Ooh, um… A continuation of the photography book I’m trying to get published now, Hamburgers Don’t Grow on Trees. And my goal with that is, to cut to the real chase, to eliminate factory farms. I personally am an omnivore, I eat meat, but I only eat meat that is ethically grown and that’s a very small percentage of the meat in the world. I mean, everyone has a rough time at the end of life, but the quality of an animal’s entire life is the important piece to think about and as big corporations have taken over from family farms, it’s gotten exponentially worse. I mean, anyone who actually witnesses it no longer participates in it; it’s that horrible. There’s a lot of information on the scary things that happen and my book is showing kids a way that honors the animal and the farmer and takes care of the environment in the process. I’m sort of in the middle of it; I’m trying to get it out into the world because publishers are scared of it. It’s taking on a big topic, particularly for kids. And you know, it’s not a typical… what I have to do is figure out an end run around the gatekeepers. So that’s sort of my challenge right now.

How do you handle that frustration?

On a day-to-day level, it’s mainly hanging out with my personal menagerie and spending time out in nature. That’s hugely important for me. And there are people who are working on all these topics… I go back and forth between being optimistic that something can happen, but then I can also go down the rabbit hole, seeing all the stupid stuff that’s happening with our current administration, and get really bummed out.

My first job was working for the NRC in New York City and Reagan had just come in and he had hired a Secretary of Interior who was totally anti-environmental. This was early days of there even being an environmental case law and this guy was trying to undermine everything and just take us back to, like, to square zero. I remember I was talking to one of the lawyers and I asked him how he felt about going back to fight over square one and he said, ‘I love to win, but what I really love is the process and I’m okay with going back and fighting more’. And I thought…I am not okay with that. I love the end result, not the fight. So that’s when I started exploring other— that’s why I’m working as an artist, trying to shift how people view things. And I think many people have experienced seeing an image— most recently that young child who was separated from her parents at the border? That picture changed things. And again, that boy washed up on the shore? That also changed things. It’s those things that keeps me going, saying yeah, art and photography can make a difference.

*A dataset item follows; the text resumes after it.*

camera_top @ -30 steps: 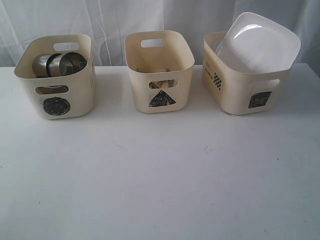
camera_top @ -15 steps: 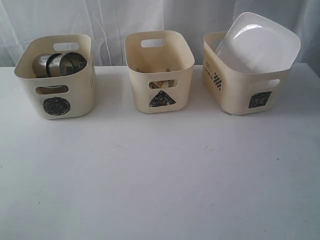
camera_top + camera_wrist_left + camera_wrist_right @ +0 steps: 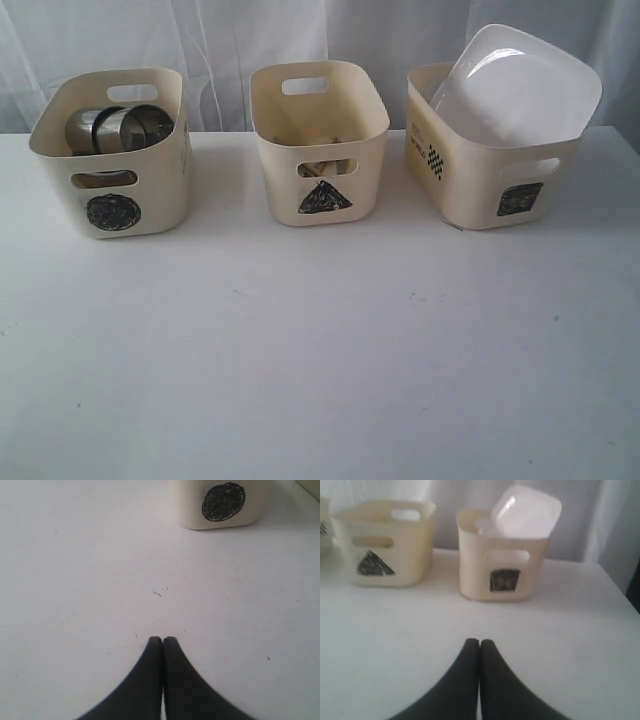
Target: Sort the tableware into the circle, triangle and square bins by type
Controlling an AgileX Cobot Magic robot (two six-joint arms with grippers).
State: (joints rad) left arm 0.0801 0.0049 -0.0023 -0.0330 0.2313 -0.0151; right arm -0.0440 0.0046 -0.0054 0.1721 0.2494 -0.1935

Is there a question I haven’t asked that you wish I did?

Ha! Uh…It’s more of a rant. When you work as an artist, you very rarely get outside validation for anything that you do. When you’re working for an organization, you have a title, a bonus, you get raises and reviews, things you can look to as landmarks that you’re improving and that is not the life of the artist. It has to be much more internally satisfying. And it is! And it still can be sometimes challenging.

By now Liza has begun a two-week safari in Africa, radio-collaring giraffes and doubtlessly marinating in the thrill of walking the dirt of a different continent. Then she’ll make a quick pit stop in Geneva, where her daughter is finishing up a Masters degree. Liza also has a son, a dog, a parrot, eight chickens, and four rescue kittens. Her son is a musician. His band, Windborne, has recently taken off after one of their videos went viral (look up “Song of the Lower Classes at Trump Tower” on YouTube). Now, thanks to the internet, they work as full-time traveling musicians.

I’m using my art as a kind of activism, my son is doing the same thing through singing, and my daughter is getting a Masters in human rights law, so we’re all activists in certain ways.